'If it was not for him, none of us would be here,'
Marine says of brave corporal
BY RICHARD SISK
DAILY NEWS WASHINGTON BUREAU
WASHINGTON - President Bush said yesterday he will bestow the nation's highest award for valor to a Marine from upstate New York who dove on a grenade to save his buddies in Iraq.
The Medal of Honor will go posthumously to Cpl. Jason Dunham of Scio, N.Y., who would have been 25 years old yesterday - the 231st birthday of the Marine Corps.
"You might say that he was born to be a Marine," Bush said in announcing the award at the dedication of the new National Museum of the Marine Corps in Quantico, Va.
Within the museum's halls, lifelike displays commemorate the esprit of the Corps from the Halls of Montezuma, to Iwo Jima, to Khe Sanh, and to the western Iraqi town of Karabilah, where Dunham suffered fatal wounds on April 14, 2004.
Dunham was on his second tour in Iraq. He could have left the Marines and returned to his hometown in western New York to pursue his dream of becoming a state trooper, but he extended his tour to stay as a machine gunner with Kilo Company, 3rd Battalion, 7th Marine Regiment.
"We told him he was crazy for coming out here," said Lance Cpl. Marke Dean, 22, of Owasso, Okla., who served with Dunham.
"I want to make sure everyone makes it home alive," Dean said Dunham told him. "I want to be sure you go home to your wife alive."
On the day he was wounded, Dunham was in charge of a traffic checkpoint set up after the ambush of a convoy. A man leaped out of a vehicle Dunham was searching and grabbed him by the throat. Dunham kneed the man in the chest to break the grip and tackled him as he tried to flee, according to Marine dispatches and "The Gift of Valor" by Michael Phillips.

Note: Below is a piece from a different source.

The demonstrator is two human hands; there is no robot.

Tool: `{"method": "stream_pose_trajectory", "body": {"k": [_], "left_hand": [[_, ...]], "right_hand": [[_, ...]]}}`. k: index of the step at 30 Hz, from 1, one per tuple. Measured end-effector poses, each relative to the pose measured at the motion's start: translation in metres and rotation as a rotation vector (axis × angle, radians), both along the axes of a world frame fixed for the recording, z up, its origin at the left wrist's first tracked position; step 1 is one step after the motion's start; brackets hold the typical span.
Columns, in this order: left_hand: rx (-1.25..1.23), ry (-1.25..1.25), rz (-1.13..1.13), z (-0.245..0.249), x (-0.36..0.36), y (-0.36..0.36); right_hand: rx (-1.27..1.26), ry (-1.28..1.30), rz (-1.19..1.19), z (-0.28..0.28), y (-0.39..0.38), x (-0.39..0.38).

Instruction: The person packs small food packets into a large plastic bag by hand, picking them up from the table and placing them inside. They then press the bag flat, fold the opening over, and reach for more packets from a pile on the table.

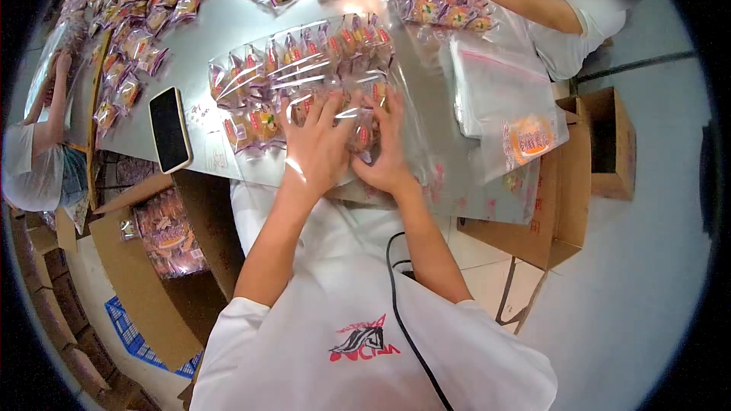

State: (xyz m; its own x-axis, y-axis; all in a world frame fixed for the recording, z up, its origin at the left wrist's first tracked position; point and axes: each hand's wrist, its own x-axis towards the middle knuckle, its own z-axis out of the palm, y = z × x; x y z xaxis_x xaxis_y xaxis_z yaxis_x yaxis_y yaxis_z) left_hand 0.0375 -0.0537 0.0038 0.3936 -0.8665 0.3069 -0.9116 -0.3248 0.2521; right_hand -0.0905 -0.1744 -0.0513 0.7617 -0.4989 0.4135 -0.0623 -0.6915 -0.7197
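A clear plastic bag (251,76) lies on the metal table in front of me, with rows of small wrapped pastries (308,49) inside or under its film. My left hand (316,141) rests palm down over the near rows, its fingers spread on the packets. Beside it, my right hand (387,148) curves around a single wrapped pastry (364,134), with the thumb on the near side and the fingers reaching forward. Glare on the film hides whether the fingertips are above or beneath it.
A phone (170,129) lies left on the table (205,53). Loose pastries (152,4) are heaped at the far left. A stack of empty bags (499,91) is on the right. Open cartons (171,251) stand below both sides. Co-workers' arms (525,7) show at right and left.
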Motion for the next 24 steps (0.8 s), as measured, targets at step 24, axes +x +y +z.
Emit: {"method": "stream_pose_trajectory", "body": {"k": [24], "left_hand": [[-0.406, 0.032, 0.064, -0.027, -0.001, -0.011]], "right_hand": [[-0.207, -0.026, -0.34, -0.015, 0.005, 0.021]]}}
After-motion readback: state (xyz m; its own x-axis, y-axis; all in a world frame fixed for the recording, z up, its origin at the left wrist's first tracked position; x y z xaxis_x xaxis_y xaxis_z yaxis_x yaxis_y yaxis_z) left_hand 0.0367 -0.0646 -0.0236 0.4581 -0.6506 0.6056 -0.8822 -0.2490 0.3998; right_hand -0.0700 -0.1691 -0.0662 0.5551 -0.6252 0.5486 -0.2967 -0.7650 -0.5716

Three other Marines rushed to help but Dunham shouted, "No! No! No! Watch his hand!" A grenade fell from the man's hand to the ground.
Dunham ripped off his Kevlar helmet and slammed it on top of the grenade and then dropped facedown on top of the helmet to smother the blast with his body and chest armor.

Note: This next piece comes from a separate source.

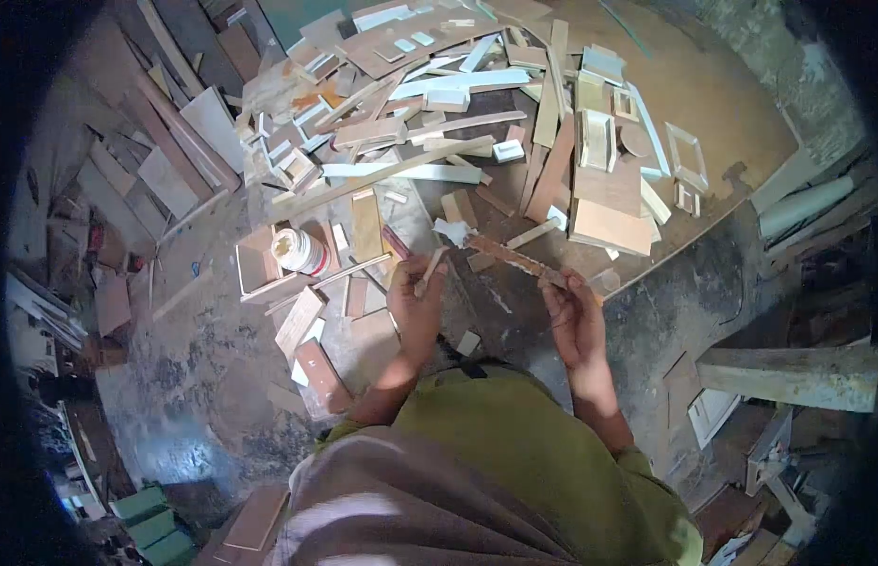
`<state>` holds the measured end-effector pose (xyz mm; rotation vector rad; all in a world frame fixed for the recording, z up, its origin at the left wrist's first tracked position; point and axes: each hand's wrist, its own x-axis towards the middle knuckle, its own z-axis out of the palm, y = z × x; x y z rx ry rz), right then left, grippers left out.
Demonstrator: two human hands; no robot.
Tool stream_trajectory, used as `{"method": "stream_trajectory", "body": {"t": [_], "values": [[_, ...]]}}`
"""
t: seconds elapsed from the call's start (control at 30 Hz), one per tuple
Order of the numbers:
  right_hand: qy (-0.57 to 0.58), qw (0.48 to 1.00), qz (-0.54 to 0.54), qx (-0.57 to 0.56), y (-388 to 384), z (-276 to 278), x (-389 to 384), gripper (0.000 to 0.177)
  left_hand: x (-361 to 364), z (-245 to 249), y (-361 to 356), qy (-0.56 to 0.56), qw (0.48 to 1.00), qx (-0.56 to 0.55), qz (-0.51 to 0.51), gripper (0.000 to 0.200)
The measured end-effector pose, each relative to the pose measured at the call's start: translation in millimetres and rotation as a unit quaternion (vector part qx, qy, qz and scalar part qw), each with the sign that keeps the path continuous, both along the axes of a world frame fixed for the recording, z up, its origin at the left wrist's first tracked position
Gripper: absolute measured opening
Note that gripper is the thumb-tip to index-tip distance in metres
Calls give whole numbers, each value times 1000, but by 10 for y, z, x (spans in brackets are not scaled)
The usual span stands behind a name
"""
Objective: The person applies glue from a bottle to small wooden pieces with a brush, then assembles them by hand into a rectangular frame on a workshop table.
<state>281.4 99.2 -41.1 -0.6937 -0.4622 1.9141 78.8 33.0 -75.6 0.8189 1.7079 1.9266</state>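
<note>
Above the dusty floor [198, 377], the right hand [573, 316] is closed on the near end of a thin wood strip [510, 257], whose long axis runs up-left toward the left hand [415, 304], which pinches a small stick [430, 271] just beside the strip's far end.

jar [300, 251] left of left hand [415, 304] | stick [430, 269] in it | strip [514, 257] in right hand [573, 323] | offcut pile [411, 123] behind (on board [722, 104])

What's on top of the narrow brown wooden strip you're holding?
A white lump at the far end of the narrow brown wooden strip; the right hand covers its near end.
</note>
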Motion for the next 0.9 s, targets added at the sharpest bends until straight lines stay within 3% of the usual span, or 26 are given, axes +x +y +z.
{"method": "stream_trajectory", "body": {"t": [0.13,0.33,0.43,0.9], "values": [[11,1000,-7,-17,23,-68,-1,21,-101,-68,24,58,998,-4,35,17],[-36,997,22,65,-75,79,-63,21,-203,-70,21,169,984,-11,55,17],[-73,991,16,110,-107,31,-77,24,-200,-31,30,107,992,-35,55,16],[-158,956,47,243,-131,92,-95,19,-330,-186,92,47,997,29,56,16]]}}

"If it was not for him, none of us would be here. He took the impact of the explosion," said Pfc. Kelly Miller, 21.
Dunham died 10 days later at National Naval Medical Center in Bethesda, Md.
At an upcoming White House ceremony, his parents, Dan and Debra Dunham, will receive the Medal of Honor for their son, the second U.S. service member to receive the highest award for service in Iraq. The first was Army Sgt. 1st Class Paul Ray Smith, who was killed at the trigger of his machine gun in a fierce battle at the Baghdad Airport in 2001. Another Marine, a sailor and an Army sergeant are also under consideration for the highest medal.